◆ Assigned task
Compute how many lines in the data below contain "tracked"; answer only with that number.

━━ Given records

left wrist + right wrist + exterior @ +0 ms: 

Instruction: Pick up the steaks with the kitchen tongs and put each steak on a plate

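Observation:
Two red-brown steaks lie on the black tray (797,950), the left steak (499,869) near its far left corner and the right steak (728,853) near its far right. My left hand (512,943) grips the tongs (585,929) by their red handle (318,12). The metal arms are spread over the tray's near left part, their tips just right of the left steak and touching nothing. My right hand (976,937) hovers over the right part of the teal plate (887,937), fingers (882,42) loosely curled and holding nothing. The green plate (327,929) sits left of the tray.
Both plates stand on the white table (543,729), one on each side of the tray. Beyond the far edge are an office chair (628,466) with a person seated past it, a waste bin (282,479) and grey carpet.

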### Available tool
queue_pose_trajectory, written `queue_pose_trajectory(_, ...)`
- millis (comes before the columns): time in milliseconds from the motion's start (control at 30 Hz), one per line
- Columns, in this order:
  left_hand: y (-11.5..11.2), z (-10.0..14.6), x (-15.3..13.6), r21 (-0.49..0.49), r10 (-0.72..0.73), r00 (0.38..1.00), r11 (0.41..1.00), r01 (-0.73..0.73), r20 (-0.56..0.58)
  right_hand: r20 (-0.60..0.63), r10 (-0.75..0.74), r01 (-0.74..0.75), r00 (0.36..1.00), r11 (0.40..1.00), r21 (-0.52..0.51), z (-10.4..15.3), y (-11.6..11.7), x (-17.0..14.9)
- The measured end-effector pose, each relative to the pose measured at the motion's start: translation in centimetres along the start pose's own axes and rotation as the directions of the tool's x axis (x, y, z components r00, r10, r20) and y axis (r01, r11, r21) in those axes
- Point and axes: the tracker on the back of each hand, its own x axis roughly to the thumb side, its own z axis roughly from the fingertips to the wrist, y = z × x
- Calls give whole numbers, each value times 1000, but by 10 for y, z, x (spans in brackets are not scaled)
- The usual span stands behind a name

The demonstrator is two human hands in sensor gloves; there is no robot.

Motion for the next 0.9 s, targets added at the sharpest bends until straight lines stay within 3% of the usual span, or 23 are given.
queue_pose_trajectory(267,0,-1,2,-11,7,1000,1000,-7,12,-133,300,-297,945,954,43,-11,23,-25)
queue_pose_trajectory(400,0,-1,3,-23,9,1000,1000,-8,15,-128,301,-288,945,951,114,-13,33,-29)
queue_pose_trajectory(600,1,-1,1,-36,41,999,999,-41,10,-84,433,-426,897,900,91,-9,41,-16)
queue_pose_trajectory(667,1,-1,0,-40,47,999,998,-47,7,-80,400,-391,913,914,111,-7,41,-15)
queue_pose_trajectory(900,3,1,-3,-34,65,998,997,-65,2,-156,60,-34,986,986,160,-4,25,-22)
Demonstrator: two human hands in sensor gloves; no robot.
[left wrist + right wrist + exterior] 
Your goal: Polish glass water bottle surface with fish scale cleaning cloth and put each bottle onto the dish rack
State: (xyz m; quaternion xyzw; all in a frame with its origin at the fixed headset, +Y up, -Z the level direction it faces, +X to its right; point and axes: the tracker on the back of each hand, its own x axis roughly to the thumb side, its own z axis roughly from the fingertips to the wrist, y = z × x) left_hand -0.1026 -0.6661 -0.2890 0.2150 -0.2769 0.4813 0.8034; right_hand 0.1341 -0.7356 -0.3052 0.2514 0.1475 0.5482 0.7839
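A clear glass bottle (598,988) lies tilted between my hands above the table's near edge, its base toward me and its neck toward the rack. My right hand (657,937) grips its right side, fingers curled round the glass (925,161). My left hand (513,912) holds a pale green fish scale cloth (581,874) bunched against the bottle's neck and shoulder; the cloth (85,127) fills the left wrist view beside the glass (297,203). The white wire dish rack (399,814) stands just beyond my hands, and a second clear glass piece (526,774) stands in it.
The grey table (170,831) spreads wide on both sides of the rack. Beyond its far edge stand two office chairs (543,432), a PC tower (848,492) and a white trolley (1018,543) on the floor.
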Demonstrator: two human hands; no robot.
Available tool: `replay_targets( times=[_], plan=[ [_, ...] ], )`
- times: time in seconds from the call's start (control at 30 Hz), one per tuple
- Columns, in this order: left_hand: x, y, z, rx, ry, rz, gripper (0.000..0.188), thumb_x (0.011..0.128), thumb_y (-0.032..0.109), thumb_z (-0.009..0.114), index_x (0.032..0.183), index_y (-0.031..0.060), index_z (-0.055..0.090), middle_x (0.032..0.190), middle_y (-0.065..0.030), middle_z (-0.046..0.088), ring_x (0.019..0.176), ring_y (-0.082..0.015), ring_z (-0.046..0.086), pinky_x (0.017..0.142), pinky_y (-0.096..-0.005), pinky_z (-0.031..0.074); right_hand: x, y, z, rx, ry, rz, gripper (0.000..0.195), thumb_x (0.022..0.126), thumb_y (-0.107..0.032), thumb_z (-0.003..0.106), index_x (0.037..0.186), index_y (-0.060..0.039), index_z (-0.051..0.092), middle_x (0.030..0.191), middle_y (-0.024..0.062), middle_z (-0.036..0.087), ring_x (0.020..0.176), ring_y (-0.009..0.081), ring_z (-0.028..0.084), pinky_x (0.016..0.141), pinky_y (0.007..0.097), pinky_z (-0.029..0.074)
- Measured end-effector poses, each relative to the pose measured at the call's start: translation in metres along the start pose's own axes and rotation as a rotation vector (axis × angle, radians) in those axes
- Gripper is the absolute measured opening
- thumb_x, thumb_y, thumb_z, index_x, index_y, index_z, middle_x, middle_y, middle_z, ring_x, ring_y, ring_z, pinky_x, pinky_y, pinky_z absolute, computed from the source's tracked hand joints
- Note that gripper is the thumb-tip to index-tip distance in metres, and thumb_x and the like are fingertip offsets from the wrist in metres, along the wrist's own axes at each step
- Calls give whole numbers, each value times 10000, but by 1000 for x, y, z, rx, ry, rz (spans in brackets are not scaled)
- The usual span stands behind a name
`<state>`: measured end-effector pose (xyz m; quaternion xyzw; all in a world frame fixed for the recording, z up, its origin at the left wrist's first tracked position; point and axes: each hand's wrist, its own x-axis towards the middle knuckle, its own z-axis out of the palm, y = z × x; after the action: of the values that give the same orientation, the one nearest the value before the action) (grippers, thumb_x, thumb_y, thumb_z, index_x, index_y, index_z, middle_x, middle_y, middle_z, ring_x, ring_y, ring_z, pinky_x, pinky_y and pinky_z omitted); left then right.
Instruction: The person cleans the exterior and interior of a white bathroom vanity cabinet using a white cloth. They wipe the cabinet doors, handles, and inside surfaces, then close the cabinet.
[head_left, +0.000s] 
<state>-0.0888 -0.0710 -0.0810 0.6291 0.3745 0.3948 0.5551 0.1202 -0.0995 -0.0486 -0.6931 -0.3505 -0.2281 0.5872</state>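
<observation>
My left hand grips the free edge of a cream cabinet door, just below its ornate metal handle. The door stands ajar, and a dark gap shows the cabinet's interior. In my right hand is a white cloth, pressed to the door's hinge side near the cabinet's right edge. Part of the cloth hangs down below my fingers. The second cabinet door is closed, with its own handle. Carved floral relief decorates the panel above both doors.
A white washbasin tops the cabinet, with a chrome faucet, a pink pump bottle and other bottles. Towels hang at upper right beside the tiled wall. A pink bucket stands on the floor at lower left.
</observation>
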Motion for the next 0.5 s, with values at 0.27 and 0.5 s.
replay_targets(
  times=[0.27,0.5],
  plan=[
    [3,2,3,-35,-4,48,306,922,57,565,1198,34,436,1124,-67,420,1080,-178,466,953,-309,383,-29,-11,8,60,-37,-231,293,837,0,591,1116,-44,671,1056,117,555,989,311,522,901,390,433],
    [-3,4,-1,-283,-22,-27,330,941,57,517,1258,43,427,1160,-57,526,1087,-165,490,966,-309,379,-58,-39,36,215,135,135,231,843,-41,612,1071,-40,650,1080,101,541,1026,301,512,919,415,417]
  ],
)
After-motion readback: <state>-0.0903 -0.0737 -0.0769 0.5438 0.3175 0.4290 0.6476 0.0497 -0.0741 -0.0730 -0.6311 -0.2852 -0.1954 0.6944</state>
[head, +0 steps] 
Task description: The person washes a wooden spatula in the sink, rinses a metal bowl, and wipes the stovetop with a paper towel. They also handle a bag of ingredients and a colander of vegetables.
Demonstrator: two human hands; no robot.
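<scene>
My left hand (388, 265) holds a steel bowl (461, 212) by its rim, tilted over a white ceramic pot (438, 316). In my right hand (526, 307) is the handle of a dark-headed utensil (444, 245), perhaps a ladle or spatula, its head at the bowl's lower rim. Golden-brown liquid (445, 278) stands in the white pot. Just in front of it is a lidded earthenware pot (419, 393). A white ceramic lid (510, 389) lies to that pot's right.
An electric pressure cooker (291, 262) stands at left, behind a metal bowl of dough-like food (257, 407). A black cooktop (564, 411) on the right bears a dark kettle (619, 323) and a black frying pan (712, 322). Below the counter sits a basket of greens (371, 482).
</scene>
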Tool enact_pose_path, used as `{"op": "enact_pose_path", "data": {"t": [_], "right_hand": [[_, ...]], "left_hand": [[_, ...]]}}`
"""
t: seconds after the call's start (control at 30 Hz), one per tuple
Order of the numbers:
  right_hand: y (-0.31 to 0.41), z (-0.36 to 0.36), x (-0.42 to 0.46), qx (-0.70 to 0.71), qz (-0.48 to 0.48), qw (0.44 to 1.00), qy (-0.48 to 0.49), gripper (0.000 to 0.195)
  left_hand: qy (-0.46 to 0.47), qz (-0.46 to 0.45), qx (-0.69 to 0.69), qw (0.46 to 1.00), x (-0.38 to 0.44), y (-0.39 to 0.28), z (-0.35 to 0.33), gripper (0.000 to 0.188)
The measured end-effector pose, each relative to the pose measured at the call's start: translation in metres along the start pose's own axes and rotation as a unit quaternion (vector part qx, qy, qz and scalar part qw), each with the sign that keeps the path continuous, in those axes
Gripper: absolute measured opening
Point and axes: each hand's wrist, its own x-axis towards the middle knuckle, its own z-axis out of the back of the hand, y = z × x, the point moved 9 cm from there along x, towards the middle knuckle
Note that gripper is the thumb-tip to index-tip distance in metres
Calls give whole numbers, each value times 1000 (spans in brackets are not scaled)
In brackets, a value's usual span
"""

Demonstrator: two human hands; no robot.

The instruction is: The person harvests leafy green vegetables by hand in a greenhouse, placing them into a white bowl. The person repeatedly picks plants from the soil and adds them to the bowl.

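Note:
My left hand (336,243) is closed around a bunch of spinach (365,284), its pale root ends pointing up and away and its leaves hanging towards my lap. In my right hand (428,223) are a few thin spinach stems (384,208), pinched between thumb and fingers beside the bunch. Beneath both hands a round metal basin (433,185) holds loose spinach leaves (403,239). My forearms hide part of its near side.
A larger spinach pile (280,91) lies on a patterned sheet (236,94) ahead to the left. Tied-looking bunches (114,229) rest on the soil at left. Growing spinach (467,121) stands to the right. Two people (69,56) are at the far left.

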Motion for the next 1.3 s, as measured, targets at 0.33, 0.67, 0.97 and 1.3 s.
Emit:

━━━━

◆ Written solution
2